Supplied material ▸
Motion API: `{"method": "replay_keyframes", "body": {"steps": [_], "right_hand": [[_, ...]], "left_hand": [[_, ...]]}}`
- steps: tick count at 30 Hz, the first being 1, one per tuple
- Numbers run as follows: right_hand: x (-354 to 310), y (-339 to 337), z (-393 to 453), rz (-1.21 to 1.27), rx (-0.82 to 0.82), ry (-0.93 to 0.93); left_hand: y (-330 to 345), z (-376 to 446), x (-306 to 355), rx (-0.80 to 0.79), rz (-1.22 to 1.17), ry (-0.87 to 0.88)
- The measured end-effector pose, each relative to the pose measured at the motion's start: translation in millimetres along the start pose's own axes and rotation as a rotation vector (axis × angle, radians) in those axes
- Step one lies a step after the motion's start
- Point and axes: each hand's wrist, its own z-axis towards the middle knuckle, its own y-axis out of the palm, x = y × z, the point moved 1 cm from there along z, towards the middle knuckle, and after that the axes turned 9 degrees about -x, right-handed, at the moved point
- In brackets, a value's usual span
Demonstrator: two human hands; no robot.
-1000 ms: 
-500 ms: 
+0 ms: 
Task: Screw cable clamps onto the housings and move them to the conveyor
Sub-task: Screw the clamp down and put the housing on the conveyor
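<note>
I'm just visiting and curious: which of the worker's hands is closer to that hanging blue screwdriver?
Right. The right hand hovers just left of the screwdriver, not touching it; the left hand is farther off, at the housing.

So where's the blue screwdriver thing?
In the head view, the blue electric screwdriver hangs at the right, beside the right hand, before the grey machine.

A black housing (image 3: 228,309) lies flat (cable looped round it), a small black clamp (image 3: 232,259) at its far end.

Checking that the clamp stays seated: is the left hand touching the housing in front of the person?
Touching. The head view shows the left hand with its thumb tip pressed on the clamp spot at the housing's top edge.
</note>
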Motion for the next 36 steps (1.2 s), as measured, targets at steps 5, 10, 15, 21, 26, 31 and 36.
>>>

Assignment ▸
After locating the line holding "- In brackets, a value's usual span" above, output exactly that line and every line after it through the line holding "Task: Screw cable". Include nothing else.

Exercise answer ▸
- In brackets, a value's usual span
Demonstrator: two human hands; no robot.
-1000 ms: 
-500 ms: 
+0 ms: 
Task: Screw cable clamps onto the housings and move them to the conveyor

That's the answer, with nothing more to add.